▸ **To do**
Copy all data exactly. Skip pictures.

Dataset items:
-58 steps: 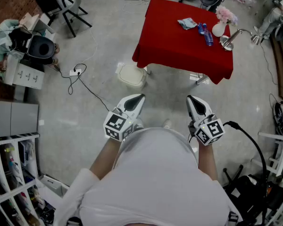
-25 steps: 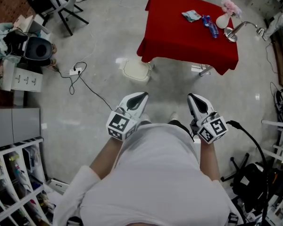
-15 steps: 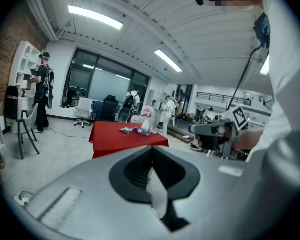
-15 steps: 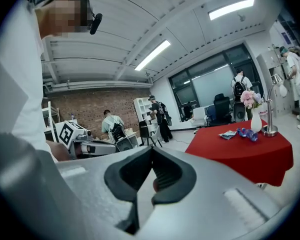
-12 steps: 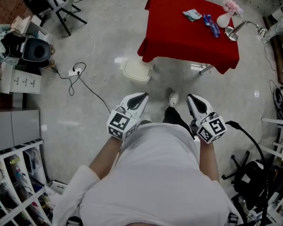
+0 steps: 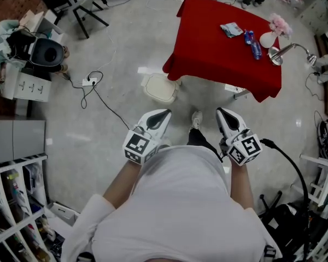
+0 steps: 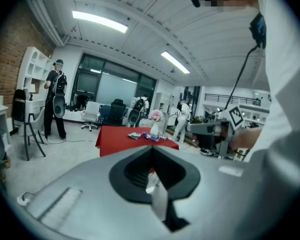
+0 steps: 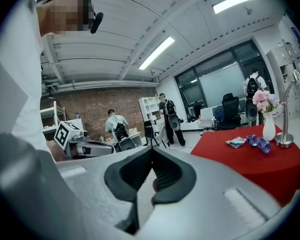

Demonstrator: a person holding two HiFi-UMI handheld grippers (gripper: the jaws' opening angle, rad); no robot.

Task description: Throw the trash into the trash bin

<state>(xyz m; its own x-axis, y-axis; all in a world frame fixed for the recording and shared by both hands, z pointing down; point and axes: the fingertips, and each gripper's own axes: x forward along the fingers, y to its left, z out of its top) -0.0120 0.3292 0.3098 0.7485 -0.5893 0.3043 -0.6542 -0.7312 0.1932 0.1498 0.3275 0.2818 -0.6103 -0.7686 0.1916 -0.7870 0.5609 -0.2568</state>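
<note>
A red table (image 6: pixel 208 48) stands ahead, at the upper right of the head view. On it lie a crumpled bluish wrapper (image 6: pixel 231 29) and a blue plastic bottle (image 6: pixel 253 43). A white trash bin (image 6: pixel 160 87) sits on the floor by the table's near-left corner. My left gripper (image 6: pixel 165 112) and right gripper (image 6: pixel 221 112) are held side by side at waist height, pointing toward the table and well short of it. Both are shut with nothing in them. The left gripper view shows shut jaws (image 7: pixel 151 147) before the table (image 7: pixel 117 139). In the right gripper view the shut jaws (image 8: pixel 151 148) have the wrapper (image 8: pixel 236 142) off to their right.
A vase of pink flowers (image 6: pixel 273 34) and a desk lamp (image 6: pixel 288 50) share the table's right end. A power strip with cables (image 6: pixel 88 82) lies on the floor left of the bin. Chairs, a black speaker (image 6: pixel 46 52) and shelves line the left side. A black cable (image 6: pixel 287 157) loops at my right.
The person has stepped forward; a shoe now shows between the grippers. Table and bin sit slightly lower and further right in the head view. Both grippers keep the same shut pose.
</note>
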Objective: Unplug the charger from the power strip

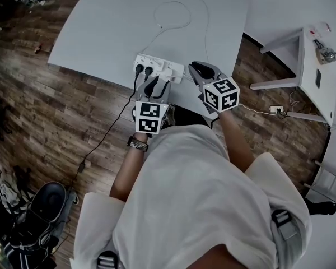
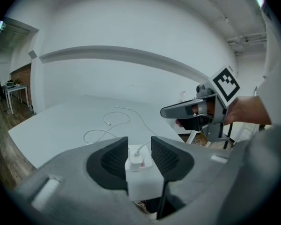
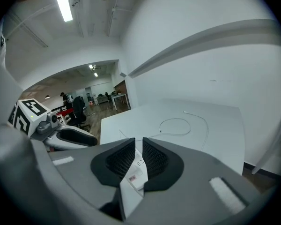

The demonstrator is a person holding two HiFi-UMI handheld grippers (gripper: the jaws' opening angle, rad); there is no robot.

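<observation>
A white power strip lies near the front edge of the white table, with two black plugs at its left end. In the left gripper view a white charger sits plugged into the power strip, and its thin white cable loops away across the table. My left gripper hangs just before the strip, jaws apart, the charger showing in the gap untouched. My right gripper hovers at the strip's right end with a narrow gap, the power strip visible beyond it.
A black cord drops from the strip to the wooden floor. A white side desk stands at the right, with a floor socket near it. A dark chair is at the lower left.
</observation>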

▸ **Exercise result**
-58 steps: 
-25 steps: 
-15 steps: 
-15 steps: 
-12 steps: 
+0 steps: 
+0 steps: 
+0 steps: 

Demonstrator: a person holding two HiFi-UMI handheld grippers (gripper: the jaws' opening angle, rad); no robot.

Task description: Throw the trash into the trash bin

<state>(xyz m; its own x-axis, y-axis; all in a world frame fixed for the recording and shared by both hands, z pointing down; point and axes: the fingertips, and each gripper's own axes: x forward along the fingers, y to its left, z out of its top) -0.0120 0.3292 0.3098 0.7485 -0.5893 0.3043 -0.6542 -0.7312 0.1932 0.1498 0.3275 0.2818 -0.6103 -0.7686 0.1916 -0.7870 0.5609 -0.2568</state>
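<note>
A red table (image 6: pixel 208 48) stands ahead, at the upper right of the head view. On it lie a crumpled bluish wrapper (image 6: pixel 231 29) and a blue plastic bottle (image 6: pixel 253 43). A white trash bin (image 6: pixel 160 87) sits on the floor by the table's near-left corner. My left gripper (image 6: pixel 165 112) and right gripper (image 6: pixel 221 112) are held side by side at waist height, pointing toward the table and well short of it. Both are shut with nothing in them. The left gripper view shows shut jaws (image 7: pixel 151 147) before the table (image 7: pixel 117 139). In the right gripper view the shut jaws (image 8: pixel 151 148) have the wrapper (image 8: pixel 236 142) off to their right.
A vase of pink flowers (image 6: pixel 273 34) and a desk lamp (image 6: pixel 288 50) share the table's right end. A power strip with cables (image 6: pixel 88 82) lies on the floor left of the bin. Chairs, a black speaker (image 6: pixel 46 52) and shelves line the left side. A black cable (image 6: pixel 287 157) loops at my right.
The person has stepped forward; a shoe now shows between the grippers. Table and bin sit slightly lower and further right in the head view. Both grippers keep the same shut pose.
</note>
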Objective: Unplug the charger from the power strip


The demonstrator is a person holding two HiFi-UMI handheld grippers (gripper: the jaws' opening angle, rad); there is no robot.

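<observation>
A white power strip lies near the front edge of the white table, with two black plugs at its left end. In the left gripper view a white charger sits plugged into the power strip, and its thin white cable loops away across the table. My left gripper hangs just before the strip, jaws apart, the charger showing in the gap untouched. My right gripper hovers at the strip's right end with a narrow gap, the power strip visible beyond it.
A black cord drops from the strip to the wooden floor. A white side desk stands at the right, with a floor socket near it. A dark chair is at the lower left.
</observation>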

No additional output will be generated.